До начала 1894 года он отдохнул настолько, что 4 января 1894 г. смог отправиться в Берлин, чтобы присутствовать на исполнении своей 7-й симфонии и «Те Деум». В письме от 30 декабря 1893 г, Брукнер писал Дойблеру в монастырь Св. Флориана: «С 8-го. декабря (для исповеди) мне несравненно лучше. На Рождество я был в Клостернойбурге, а в среду вечером поеду в Берлин, профессор Шреттер позволил мне это». Однако новое ухудшение здоровья не позволило ему присутствовать на первом исполнении 5-й симфонии («Фантастической»), завершенной еще 17 лет назад, которое должно было состояться 8 апреля 1894 года в Граце под управлением Франца Шалька. Состояние Брукнера стало настолько угрожающим, что 24 марта 1894 года дело чуть было не дошло до принятия последнего причастия. В мае того же года снова наступило улучшение и он смог провести лето в своей любимой Верхней Австрии, где 4 сентября отметил семидесятилетие. По настоянию лечащего врача из Вены все празднества по этому поводу были отменены. Брукнеру пришлось довольствоваться поздравительными письмами и телеграммами со всего света, которых было более 200, в том числе и поздравление от Брамса. Кроме того, в эти дни он стал Почетным гражданином Линца, почетным членом «Общества Шуберта», а также «Штирийского певческого ферейна». К сожалению, в октябре он снова слег в таком состоянии, что в Вене упорно стали распространяться слухи о его близкой кончине. Тем не менее, в конце месяца наступило такое улучшение, что Брукнер смог вернуться в Вену, а 29 октября 1894 года снова приступить к чтению лекций в университете, но не надолго. 5 ноября он в последний раз предстал перед своими любимыми студентами.

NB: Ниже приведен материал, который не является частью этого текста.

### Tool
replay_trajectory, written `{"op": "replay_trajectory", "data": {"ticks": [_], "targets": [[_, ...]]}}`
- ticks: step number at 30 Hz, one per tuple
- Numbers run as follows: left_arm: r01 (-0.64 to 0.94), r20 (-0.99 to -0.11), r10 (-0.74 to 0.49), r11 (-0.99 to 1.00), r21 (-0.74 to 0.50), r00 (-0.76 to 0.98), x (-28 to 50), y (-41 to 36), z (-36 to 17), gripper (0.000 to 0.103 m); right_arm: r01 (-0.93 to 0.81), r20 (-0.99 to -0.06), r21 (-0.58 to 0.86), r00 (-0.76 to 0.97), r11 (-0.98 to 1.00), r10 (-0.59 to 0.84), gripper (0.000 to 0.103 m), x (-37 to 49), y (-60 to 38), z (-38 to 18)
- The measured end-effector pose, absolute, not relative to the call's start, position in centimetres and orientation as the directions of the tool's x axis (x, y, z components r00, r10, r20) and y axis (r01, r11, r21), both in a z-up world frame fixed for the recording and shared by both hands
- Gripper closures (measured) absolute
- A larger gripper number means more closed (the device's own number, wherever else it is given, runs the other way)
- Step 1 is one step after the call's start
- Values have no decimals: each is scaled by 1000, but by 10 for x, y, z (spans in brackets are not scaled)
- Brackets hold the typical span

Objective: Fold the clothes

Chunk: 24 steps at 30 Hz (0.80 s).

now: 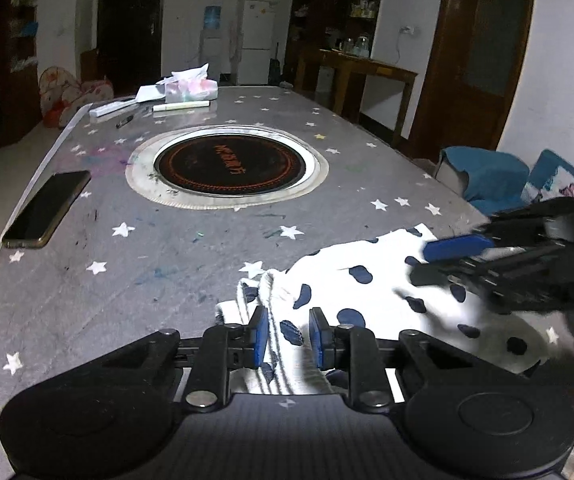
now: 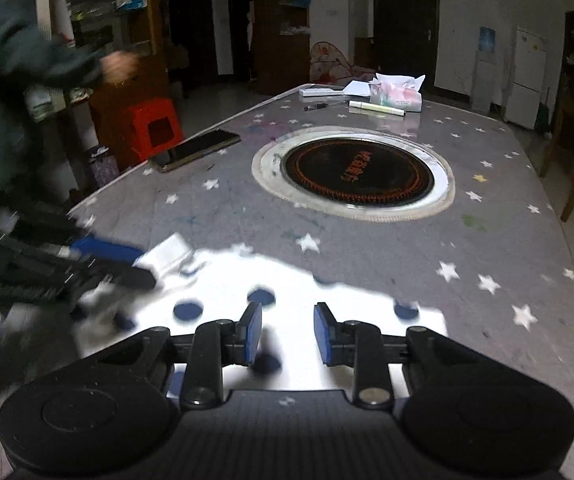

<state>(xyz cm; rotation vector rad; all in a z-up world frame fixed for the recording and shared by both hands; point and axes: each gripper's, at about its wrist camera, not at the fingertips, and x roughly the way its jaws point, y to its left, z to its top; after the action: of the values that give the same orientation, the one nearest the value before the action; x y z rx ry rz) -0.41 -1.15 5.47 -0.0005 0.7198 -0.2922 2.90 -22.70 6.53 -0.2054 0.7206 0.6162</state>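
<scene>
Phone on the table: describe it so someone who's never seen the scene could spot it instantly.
Start at the round black cooktop set into the grey star-print table. Go to the table's left edge as the left wrist view shows it: the phone lies flat there, alone. It is the only dark, glossy slab; the far-end clutter is white and pale.

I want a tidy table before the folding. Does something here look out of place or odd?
Yes. A dark smartphone lies at the left edge of the grey star-patterned table, slightly overhanging it. Coloured scribbles stain the cover near the round black hotplate.
</scene>
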Motion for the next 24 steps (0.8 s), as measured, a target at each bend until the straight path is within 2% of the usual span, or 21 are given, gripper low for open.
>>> {"op": "replay_trajectory", "data": {"ticks": [10,20,24], "targets": [[207,-670,-234,971,-122,705,4,-4,49,77,-469,-717,40,602,882,352,75,11,-280,35],[231,-634,-253,966,-118,731,-14,-12,65,77,-445,-688,50,634,894,354,75,-10,-293,44],[269,-620,-287,955,-125,730,-20,-21,70,77,-492,-671,38,632,870,387,75,-26,-283,52]]}}
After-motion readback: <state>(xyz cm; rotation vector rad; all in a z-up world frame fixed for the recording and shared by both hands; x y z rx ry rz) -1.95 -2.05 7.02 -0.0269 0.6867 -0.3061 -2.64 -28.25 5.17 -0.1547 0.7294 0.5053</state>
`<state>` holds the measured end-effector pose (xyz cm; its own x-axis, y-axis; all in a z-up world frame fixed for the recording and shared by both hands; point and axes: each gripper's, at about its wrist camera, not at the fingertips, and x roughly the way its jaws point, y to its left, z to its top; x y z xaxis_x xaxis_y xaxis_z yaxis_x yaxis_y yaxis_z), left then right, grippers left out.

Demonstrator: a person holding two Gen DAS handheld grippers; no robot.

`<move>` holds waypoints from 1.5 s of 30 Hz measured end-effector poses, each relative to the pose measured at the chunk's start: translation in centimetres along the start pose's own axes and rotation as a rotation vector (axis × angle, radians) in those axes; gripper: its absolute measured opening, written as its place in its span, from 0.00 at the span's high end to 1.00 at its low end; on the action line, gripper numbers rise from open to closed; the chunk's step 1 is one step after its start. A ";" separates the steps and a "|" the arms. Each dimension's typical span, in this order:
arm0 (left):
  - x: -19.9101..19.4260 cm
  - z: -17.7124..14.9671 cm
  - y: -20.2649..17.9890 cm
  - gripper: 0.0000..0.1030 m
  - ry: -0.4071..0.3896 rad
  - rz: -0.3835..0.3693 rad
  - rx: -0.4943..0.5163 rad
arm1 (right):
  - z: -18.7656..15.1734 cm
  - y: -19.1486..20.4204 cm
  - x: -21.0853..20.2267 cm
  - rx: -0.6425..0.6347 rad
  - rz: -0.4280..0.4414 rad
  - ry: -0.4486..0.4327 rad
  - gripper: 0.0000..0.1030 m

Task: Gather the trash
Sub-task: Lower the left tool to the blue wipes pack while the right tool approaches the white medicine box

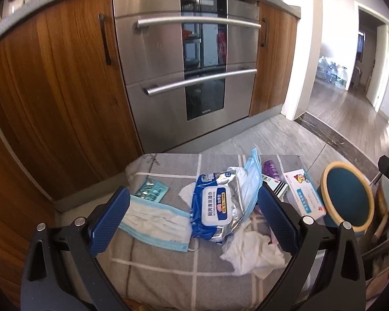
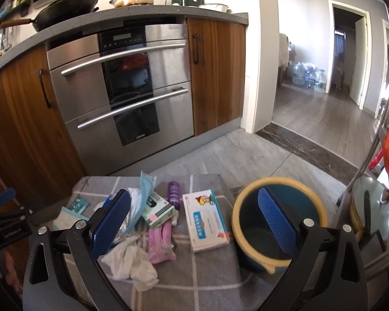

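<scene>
Trash lies scattered on a grey checked cloth spread over a low surface in front of the kitchen cabinets. We see a blue-and-silver wet wipes pack at the middle of the heap, a flat face mask touching its left edge, and a teal blister pack just beyond the mask. A second blue mask is draped over the pack's far right side. Crumpled white tissue sits near the pack's front right corner. In the right wrist view a pink packet lies just beside that tissue, with a small green-and-white box behind it and a purple bottle lying on its side beyond. A white medicine box rests flat to the right of those, near the bin, a round dark-blue one with a cream rim, standing just off the cloth's right edge. We hold the left gripper above the wipes pack and mask, fingers wide apart, gripping nothing. The right gripper hangs over the stretch between the tissue and the bin, fingers also spread, empty. Behind everything stand a steel appliance with two bar handles and wooden cabinet doors.
</scene>
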<state>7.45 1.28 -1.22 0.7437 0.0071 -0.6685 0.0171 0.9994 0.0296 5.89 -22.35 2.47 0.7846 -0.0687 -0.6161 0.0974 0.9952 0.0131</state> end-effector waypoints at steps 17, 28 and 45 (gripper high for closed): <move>12.9 0.5 2.9 0.16 0.247 0.039 0.017 | 1.2 -2.6 14.3 0.005 0.011 0.280 0.30; 17.4 -1.9 1.7 0.30 0.423 -0.054 0.037 | -2.6 -2.1 20.0 -0.017 0.070 0.497 0.43; 18.9 -7.4 1.0 0.63 0.634 -0.108 -0.024 | -4.7 -2.0 21.9 -0.038 0.100 0.608 0.51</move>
<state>16.54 2.65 -19.33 0.1995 -0.0824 -0.9764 0.0491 0.9960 -0.0741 19.99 -25.53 -14.73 0.2985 0.0668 -0.9521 0.0108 0.9973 0.0733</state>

Рождество 1894 года он провел в монастыре Клостернойбург, где на 2-й день, несмотря на строгий запрет врачей, в последний раз играл на органе. Д-р Йозеф Клюгер в своих воспоминаниях о Брукнере пишет по этому поводу: «На Рождество 1894 года Брукнер в последний раз был в монастыре. В день Стефании он играл на органе в последний раз. И странно: ошибочно нажав на педаль, мастер не заметил этого и жал на нее все время, пока играл. Никогда еще его рука не извлекала из инструмента такого диссонанса». По мере ухудшения его состояния музыканты отмечали все больше недостатков в игре Брукнера. Й. Клюгер заметил, что мастером в то время овладевало растущее равнодушие к собственному творчеству.

Состояние его здоровья становилось все более неустойчивым и много раз лечащие врачи — профессор Шреттер и его ассистент, д-р Рихард Хеллер, думали, что пробил последний час композитора. Брукнера мучила нарастающая одышка, так что он не мог подниматься по лестнице в свою квартиру. По ходатайству эрцгерцогини Валери император Франц Иосиф I предоставил в распоряжение мастера великолепную квартиру в Бельведере, состоявшую из 9 комнат на первом этаже, куда Брукнер переселился 4 июля 1895 года и которая по приказу императора всегда была украшена цветами из дворцового парка.